> [EXERCISE BRIEF]:
The expected output is a verbatim reprint of the lines from the beginning of the data that follows through the line that contains "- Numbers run".

> [DATA EXTRACT]:
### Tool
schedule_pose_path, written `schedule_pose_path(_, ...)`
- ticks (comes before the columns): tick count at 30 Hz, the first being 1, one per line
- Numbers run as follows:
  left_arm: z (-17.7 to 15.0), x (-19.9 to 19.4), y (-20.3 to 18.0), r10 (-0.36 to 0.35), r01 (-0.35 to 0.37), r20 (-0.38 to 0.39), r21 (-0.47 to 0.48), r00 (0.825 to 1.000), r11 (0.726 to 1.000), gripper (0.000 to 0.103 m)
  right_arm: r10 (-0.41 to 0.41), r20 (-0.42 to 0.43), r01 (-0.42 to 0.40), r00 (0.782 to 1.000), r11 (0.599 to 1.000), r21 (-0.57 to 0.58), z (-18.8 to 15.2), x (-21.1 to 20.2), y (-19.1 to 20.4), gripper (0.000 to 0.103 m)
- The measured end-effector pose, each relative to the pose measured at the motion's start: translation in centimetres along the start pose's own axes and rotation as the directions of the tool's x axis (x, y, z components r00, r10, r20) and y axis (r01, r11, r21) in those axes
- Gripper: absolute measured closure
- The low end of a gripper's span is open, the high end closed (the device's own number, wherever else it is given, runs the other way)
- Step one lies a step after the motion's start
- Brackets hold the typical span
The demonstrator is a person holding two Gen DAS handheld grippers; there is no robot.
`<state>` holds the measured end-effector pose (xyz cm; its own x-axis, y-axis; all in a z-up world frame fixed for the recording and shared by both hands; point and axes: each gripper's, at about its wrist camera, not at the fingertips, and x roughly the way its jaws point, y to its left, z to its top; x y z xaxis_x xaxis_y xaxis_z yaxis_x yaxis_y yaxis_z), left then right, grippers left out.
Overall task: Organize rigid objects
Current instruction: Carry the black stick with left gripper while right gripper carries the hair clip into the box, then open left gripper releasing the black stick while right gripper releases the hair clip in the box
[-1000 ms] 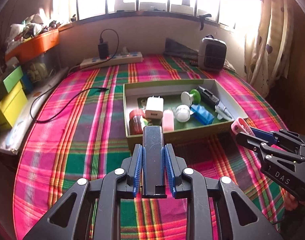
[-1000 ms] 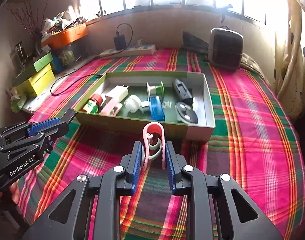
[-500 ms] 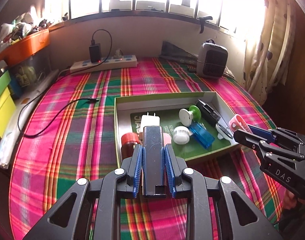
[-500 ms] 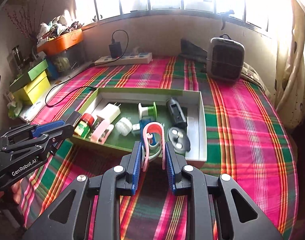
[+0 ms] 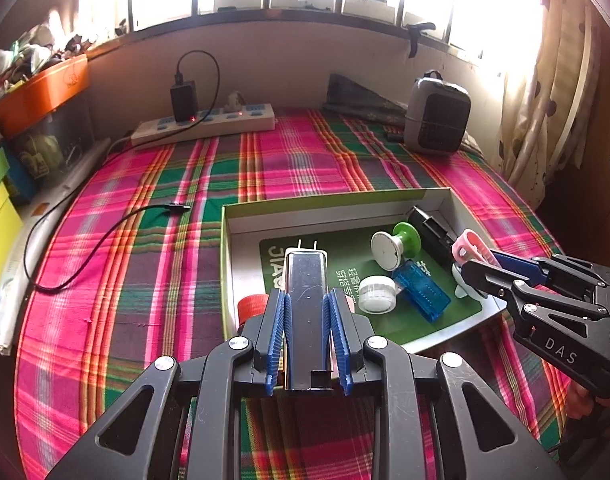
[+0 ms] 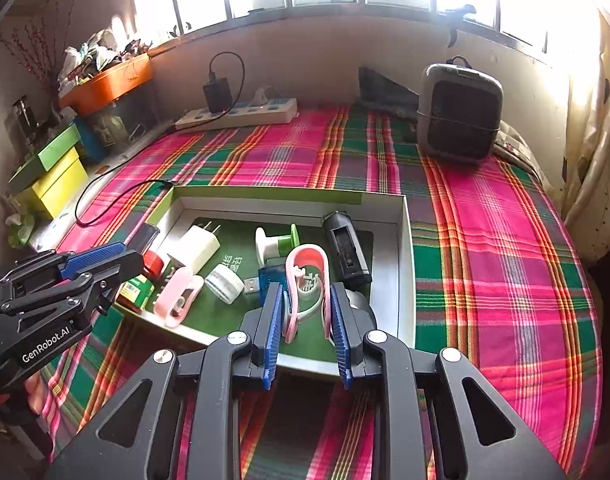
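The shallow box [image 5: 333,210] lies on the plaid cloth [image 5: 153,280] and serves as the landmark here; both tongs hang over its near side. The left tongs [image 5: 308,320] are clamped on a dark rectangular block [image 5: 307,300] that stands upright between the blue pads, above the box's near left corner. The right tongs [image 6: 307,316] are closed on a pink clip [image 6: 307,276], held over the box's near right part. Only the left wrist view shows the block's glossy face and the white plug's [image 5: 305,252] two prongs poking out behind it; in it the red-capped bottle [image 5: 252,304] is mostly hidden by the tongs. The right wrist view opens up what the left one covers — the whole white plug [image 6: 197,246], the red cap [image 6: 153,266] with the bottle's green label, and a second pink clip [image 6: 176,295] lying flat at the box's near left. Both views show, inside the box, the white-and-green spool [image 6: 275,242], the small white jar [image 6: 224,282], the blue USB stick [image 5: 421,290] and the black device [image 6: 347,246] toward the far right wall. Each view also catches the other tongs from the side — right tongs [image 5: 475,258] at the box's right edge, left tongs [image 6: 117,254] at its left. Beyond the box sit a power strip [image 6: 241,114] and a grey heater [image 6: 459,116].
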<state>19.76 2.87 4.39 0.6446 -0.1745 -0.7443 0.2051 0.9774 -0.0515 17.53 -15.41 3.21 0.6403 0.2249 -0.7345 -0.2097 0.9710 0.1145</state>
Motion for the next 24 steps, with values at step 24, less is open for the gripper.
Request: schedule_pose_path(24, -0.1, 2.5, -0.2, 0.01, -0.009, -0.042, 0.003, 0.999, 1.0, 0.081, -0.005, -0.06, 0.004, 0.998, 1.0, -0.017, 0.0, 3.5, -0.3, 0.078)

> [YOUR SOLUTION]:
### Tool
schedule_pose_path, written `schedule_pose_path(_, ...)`
- ticks (comes before the columns): tick count at 30 Hz, the first being 1, one per line
- Numbers run as follows:

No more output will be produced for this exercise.